10/05/2017
Joey de Leon thinks you're making up your depression

"'Yung depression, gawa-gawa lang ng tao 'yan."

Oh, man, not at this point.

I wasn't angry at Joey de Leon. Sure, it's disappointing to hear this viewpoint on national television, but it is his viewpoint, and I get where he's coming from.

For the record, I disagree. Of course depression is not a thing people make up. It's not something people make up just to get attention. Also, of course, it's something nobody really understands fully. Psychologists and mental health experts may have a better grip of it than most, sure. Those with depression don't. But none of us can really see everything that's going on in someone's brain in real time. Nobody really has a handle on why some people are... see, I don't even know how to put it.

I guess one problem is semantics. Some people equate extreme loneliness with depression. It's so easy to throw words around. I have. I'm sure I used "depressed" to describe being alone at some point - what more those who can say what they think much more easily? People talk about "post-concert depression" like it's an actual condition, when in reality you just don't want to come down from the high of seeing your favorite foreign act live.

I found myself talking to people who are actually diagnosed with depression - won't reveal names - and they describe the condition differently. We were actually discussing about my... let's call it my situation of late.
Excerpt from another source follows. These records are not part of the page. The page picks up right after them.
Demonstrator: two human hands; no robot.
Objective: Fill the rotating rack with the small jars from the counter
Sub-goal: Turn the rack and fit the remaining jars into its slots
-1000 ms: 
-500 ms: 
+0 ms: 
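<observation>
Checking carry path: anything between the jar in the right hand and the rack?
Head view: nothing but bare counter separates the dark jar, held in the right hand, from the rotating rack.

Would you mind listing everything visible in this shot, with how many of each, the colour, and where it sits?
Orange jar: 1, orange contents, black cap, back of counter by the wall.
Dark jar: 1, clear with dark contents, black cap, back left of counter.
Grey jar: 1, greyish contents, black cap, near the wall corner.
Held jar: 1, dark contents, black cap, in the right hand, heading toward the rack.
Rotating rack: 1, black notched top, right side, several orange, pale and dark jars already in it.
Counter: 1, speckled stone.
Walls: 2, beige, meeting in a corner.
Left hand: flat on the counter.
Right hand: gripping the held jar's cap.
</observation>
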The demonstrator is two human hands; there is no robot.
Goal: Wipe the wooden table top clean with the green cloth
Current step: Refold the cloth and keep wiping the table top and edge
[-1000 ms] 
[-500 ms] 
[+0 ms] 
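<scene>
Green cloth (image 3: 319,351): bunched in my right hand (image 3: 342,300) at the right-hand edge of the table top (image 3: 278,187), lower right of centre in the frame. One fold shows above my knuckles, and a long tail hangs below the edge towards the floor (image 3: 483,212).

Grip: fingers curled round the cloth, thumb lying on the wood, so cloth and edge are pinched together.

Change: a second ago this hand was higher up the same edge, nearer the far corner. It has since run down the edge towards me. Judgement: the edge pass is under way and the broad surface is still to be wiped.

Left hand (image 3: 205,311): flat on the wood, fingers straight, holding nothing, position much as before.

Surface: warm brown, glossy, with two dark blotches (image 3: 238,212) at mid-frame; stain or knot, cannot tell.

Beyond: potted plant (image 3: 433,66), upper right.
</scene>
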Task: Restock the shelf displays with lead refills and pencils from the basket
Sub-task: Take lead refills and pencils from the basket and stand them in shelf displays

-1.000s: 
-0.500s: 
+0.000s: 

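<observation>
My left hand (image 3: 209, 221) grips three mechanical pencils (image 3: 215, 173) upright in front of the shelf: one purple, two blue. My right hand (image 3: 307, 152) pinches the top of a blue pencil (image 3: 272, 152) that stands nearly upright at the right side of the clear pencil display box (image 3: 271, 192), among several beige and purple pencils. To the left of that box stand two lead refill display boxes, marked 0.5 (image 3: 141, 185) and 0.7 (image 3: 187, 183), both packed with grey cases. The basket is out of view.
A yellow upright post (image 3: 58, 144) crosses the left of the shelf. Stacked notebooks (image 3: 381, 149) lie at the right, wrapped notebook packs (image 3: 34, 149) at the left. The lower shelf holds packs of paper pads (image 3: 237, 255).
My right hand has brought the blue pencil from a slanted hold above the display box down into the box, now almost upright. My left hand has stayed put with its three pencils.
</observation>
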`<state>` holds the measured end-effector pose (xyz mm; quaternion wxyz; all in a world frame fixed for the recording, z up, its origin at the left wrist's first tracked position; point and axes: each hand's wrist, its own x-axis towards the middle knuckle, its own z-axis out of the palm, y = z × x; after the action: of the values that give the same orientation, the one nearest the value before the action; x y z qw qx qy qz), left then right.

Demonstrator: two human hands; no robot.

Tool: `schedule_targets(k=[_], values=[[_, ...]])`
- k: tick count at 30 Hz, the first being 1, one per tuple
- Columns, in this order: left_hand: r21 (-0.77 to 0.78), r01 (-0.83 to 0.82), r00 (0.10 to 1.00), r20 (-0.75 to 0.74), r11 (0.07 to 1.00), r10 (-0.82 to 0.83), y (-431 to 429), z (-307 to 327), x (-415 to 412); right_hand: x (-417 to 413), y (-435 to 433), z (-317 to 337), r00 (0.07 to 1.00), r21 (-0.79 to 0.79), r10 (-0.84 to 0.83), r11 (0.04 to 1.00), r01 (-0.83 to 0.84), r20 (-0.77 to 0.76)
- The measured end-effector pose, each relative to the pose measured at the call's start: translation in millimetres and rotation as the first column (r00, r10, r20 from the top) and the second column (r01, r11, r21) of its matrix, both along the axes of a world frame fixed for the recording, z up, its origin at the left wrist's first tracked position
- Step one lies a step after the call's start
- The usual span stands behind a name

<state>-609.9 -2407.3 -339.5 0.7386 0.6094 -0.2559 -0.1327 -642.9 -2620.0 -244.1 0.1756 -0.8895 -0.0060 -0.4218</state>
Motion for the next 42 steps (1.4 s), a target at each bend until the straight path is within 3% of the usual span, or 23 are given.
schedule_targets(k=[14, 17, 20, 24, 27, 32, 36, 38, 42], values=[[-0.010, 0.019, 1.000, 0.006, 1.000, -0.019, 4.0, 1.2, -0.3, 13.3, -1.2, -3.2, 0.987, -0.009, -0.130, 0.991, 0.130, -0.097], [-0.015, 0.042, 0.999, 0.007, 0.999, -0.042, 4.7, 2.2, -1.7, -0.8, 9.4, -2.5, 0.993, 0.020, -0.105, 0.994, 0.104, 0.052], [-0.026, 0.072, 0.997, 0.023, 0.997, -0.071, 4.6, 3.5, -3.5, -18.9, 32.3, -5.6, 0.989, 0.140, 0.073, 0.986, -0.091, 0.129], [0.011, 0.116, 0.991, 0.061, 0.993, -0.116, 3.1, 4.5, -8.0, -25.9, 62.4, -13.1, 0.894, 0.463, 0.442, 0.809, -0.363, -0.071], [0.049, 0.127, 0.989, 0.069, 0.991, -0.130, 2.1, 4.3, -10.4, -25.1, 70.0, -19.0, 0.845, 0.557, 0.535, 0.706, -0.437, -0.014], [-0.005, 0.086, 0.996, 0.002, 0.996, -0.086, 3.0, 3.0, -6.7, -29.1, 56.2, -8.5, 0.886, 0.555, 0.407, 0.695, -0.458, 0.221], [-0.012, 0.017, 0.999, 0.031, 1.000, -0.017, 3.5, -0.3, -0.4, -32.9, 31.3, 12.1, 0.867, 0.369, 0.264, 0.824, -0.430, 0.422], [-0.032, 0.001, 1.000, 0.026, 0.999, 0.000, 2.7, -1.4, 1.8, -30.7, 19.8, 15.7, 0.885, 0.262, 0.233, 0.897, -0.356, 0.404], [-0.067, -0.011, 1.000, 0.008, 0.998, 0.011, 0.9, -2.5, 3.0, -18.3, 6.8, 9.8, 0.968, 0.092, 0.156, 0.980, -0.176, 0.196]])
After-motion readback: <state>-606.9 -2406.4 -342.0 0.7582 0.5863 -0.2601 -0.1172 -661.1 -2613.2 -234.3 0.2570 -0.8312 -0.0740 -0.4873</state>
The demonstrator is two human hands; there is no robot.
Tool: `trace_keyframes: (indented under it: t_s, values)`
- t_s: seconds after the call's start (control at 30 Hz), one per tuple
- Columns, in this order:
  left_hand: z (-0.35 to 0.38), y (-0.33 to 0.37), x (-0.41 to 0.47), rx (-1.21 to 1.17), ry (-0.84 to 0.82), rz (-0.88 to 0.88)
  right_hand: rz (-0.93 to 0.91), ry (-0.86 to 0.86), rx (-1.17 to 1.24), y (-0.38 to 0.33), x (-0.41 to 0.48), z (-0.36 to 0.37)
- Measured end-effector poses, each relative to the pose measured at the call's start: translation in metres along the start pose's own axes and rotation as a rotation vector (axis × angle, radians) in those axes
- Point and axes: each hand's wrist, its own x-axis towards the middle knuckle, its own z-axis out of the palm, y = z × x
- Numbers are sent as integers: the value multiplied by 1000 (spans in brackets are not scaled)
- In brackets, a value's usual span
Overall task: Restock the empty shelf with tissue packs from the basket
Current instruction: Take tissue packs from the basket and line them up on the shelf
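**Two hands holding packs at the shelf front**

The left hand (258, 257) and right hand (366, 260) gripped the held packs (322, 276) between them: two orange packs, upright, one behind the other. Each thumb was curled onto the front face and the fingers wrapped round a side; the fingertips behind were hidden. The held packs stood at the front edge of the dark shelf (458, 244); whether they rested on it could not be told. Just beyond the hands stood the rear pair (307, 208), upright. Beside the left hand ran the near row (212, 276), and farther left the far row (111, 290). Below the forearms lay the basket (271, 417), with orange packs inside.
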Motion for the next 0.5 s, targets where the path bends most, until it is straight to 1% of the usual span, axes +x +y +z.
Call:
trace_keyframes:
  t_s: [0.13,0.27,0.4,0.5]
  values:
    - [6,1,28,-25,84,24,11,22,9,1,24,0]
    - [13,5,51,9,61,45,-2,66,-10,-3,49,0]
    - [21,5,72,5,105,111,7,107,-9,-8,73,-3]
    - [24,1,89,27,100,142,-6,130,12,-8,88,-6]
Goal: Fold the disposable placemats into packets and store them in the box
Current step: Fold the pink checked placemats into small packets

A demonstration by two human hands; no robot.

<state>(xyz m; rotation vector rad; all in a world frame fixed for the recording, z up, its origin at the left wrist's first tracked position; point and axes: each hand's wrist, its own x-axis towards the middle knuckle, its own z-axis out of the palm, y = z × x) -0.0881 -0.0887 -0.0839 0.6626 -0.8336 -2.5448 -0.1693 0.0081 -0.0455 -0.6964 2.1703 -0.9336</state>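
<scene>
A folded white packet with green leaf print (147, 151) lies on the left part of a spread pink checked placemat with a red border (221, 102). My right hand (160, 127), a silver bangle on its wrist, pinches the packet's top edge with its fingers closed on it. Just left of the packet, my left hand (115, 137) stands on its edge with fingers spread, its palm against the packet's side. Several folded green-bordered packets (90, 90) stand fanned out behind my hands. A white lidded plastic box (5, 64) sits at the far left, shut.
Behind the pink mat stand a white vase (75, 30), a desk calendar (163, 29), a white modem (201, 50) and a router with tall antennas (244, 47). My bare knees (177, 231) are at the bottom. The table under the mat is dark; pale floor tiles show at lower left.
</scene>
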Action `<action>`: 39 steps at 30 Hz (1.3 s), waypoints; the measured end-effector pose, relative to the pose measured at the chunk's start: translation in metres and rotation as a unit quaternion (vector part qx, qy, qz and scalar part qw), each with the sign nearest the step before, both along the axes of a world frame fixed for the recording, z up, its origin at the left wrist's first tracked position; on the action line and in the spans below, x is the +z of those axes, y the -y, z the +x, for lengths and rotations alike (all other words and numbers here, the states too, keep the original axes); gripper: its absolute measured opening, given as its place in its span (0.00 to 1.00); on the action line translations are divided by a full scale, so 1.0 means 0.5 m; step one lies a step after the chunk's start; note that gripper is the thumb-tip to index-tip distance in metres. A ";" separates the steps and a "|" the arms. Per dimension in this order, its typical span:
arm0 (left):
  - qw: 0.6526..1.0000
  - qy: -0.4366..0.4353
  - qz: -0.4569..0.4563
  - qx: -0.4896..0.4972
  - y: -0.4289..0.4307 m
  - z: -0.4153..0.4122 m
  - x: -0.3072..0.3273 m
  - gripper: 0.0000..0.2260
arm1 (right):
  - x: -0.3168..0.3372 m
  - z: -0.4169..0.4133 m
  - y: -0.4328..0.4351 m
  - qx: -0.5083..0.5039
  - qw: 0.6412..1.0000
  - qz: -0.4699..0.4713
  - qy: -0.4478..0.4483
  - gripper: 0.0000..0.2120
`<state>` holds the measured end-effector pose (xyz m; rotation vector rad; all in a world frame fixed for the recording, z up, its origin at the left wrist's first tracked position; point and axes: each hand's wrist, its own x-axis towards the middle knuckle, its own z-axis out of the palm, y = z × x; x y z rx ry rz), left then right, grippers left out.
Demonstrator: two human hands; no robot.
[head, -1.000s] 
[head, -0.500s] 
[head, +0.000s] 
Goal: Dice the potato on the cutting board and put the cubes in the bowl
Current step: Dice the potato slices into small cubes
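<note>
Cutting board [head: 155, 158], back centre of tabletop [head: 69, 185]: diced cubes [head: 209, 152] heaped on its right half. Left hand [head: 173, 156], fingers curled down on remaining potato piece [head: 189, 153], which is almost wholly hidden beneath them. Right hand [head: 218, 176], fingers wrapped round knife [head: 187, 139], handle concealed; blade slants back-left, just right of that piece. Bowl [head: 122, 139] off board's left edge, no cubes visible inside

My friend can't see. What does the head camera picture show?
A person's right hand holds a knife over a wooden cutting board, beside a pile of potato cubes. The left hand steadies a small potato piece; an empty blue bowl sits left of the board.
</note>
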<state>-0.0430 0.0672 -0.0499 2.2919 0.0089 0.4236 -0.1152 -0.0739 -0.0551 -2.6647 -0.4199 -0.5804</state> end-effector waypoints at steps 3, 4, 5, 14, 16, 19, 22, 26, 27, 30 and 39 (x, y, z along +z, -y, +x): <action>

"Do you still care about things?" this person asked.

"I think so," I replied.

"Good."

I didn't expect that answer.

"Having depression means not caring about anything anymore," this person continued. "I don't. I just live day by day. It's good you're not at that point yet."

And I thought about my situation of late, and wondered whether I was even close to that point. I don't really know. You tend to mix up resistance and submission, after all, when you're in an adrenaline-charged haze. But not caring - that's not sadness. That's not just sadness. And if I'm going to trust anybody about this, it's someone who has the diagnosis, and the antidepressant prescription, to prove it.

I am not angry at Joey de Leon. I was disappointed, sure, but I am not angry. Eat Bulaga! lasting almost four decades on television means it has this weird position of being home to so many viewpoints from its hosts, and those viewpoints having to coexist with each other. Just watch their Juan For All, All For Juan segment: underneath the obvious comedy lies a push and pull between obvious societal problems and government officials supposedly causing the problem, between conservative thinking and newer movements the elders will scoff at - you get the idea.

In this instance, the opposing viewpoint came from one of the newer hosts, Maine Mendoza.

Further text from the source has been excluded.